**Exercise requirements**
Output, word for word, every line from the start of the listing down to and including the line that contains "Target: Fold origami"; include nothing else.

**Data provided**

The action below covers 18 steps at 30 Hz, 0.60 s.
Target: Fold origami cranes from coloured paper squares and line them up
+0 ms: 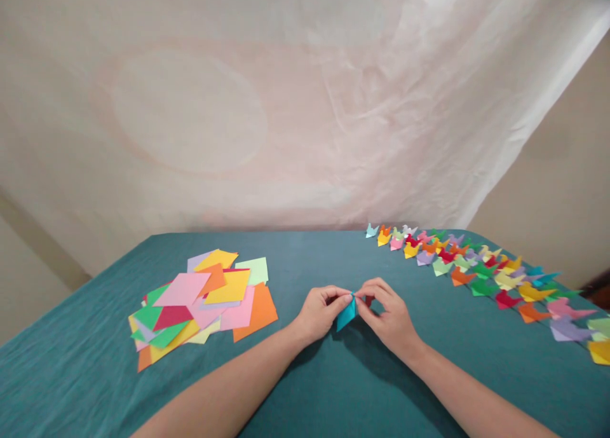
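Observation:
A small folded piece of blue paper [346, 317] is held up just above the cloth, between my two hands. My left hand [320, 312] pinches its upper edge from the left with thumb and forefinger. From the right, my right hand [388, 314] pinches the paper's top corner between thumb and fingertips. The fingertips of both hands nearly meet there and cover the corner's exact fold. Below the hands the paper hangs as a slanted, pointed shape.
Loose coloured paper squares [183, 298] lie in an overlapping pile on the left. Rows of small folded paper birds [483, 287] stand along the right side. A dark teal cloth [305, 253] covers the table, and a pale hanging sheet [295, 120] closes off the back.

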Tool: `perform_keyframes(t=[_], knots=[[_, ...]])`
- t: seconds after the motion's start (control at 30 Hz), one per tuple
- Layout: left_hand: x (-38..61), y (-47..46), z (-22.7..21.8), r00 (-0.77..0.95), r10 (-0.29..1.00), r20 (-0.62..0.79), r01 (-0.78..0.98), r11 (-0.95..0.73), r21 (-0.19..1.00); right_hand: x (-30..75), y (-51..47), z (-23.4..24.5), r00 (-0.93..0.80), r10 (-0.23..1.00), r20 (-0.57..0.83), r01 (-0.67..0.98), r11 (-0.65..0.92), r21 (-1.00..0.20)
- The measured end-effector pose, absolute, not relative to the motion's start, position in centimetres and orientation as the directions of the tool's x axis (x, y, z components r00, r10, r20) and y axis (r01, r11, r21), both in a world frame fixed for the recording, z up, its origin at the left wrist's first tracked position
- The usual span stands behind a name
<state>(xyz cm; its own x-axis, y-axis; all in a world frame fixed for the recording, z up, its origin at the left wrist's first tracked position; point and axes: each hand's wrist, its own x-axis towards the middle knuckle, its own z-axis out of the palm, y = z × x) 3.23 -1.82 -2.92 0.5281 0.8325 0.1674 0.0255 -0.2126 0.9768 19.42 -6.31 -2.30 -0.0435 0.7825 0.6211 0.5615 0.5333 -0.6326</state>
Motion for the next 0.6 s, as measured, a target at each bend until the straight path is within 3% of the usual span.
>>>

**Written solution**
The action below covers 18 steps at 30 Hz, 0.60 s.
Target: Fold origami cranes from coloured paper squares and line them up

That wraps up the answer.